WHAT IS NEEDED: From first line to last, write out the data precisely as shown.

··· GIVEN DATA ···

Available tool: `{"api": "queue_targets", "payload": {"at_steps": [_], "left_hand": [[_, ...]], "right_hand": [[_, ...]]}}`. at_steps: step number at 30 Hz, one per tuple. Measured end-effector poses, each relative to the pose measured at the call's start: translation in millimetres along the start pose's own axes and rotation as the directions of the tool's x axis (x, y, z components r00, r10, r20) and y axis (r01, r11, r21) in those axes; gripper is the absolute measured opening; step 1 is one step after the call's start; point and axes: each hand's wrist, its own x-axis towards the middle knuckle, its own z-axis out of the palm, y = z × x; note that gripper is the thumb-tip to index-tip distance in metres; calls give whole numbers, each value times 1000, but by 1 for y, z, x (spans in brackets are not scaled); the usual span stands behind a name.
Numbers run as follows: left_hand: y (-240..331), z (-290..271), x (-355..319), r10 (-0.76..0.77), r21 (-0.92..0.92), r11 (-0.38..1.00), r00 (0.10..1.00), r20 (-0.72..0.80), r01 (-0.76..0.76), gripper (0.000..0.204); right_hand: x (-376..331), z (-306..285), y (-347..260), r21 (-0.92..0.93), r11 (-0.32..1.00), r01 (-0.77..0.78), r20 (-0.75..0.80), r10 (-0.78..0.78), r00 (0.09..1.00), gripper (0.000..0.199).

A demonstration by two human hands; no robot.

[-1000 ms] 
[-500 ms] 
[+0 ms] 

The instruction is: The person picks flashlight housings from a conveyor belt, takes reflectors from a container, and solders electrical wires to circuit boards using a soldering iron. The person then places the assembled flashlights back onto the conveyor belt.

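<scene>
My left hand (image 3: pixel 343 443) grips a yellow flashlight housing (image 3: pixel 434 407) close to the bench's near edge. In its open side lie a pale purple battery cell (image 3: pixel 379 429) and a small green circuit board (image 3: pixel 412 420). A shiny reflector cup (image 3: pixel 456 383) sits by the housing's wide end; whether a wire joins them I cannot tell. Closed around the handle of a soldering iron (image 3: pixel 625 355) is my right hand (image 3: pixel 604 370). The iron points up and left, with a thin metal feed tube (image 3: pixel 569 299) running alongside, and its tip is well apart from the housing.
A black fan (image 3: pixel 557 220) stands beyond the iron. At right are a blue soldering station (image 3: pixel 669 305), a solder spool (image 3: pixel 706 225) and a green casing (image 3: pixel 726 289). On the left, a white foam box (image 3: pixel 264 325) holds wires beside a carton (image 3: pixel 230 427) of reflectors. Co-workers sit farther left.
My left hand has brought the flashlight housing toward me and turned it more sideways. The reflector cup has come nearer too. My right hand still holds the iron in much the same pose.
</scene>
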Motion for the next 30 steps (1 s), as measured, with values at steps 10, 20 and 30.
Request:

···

ANSWER:
Available tool: `{"api": "queue_targets", "payload": {"at_steps": [_], "left_hand": [[_, ...]], "right_hand": [[_, ...]]}}`. at_steps: step number at 30 Hz, one per tuple. Measured end-effector poses, each relative to the pose measured at the call's start: translation in millimetres along the start pose's own axes and rotation as the directions of the tool's x axis (x, y, z components r00, r10, r20) and y axis (r01, r11, r21) in those axes; gripper is the absolute measured opening; step 1 is one step after the call's start; point and axes: each hand's wrist, its own x-axis towards the middle knuckle, its own z-axis out of the palm, y = z × x; note that gripper is the thumb-tip to index-tip distance in metres; calls give whole numbers, each value times 1000, but by 1 for y, z, x (spans in brackets are not scaled); the usual span stands behind a name.
Numbers run as follows: left_hand: y (-240..331), z (-290..271), x (-355..319), r10 (-0.76..0.77), r21 (-0.92..0.92), r11 (-0.38..1.00), r00 (0.10..1.00), r20 (-0.72..0.80), r01 (-0.76..0.76), gripper (0.000..0.204); right_hand: x (-376..331), z (-306..285), y (-347..260), r21 (-0.92..0.93), r11 (-0.32..1.00), r01 (-0.77..0.78), r20 (-0.75..0.80), r10 (-0.78..0.78), r00 (0.09..1.00), gripper (0.000..0.199).

A demonstration by two human hands; no robot.

[-1000 ms] 
[-500 ms] 
[+0 ms] 

The instruction is: The person picks flashlight housings from a conveyor belt, takes reflectors from a container, and solders electrical wires to circuit boards using a soldering iron. The person then places the assembled flashlights back onto the conveyor belt.

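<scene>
My left hand (image 3: pixel 343 443) grips a yellow flashlight housing (image 3: pixel 434 407) close to the bench's near edge. In its open side lie a pale purple battery cell (image 3: pixel 379 429) and a small green circuit board (image 3: pixel 412 420). A shiny reflector cup (image 3: pixel 456 383) sits by the housing's wide end; whether a wire joins them I cannot tell. Closed around the handle of a soldering iron (image 3: pixel 625 355) is my right hand (image 3: pixel 604 370). The iron points up and left, with a thin metal feed tube (image 3: pixel 569 299) running alongside, and its tip is well apart from the housing.
A black fan (image 3: pixel 557 220) stands beyond the iron. At right are a blue soldering station (image 3: pixel 669 305), a solder spool (image 3: pixel 706 225) and a green casing (image 3: pixel 726 289). On the left, a white foam box (image 3: pixel 264 325) holds wires beside a carton (image 3: pixel 230 427) of reflectors. Co-workers sit farther left.
My left hand has brought the flashlight housing toward me and turned it more sideways. The reflector cup has come nearer too. My right hand still holds the iron in much the same pose.
</scene>
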Motion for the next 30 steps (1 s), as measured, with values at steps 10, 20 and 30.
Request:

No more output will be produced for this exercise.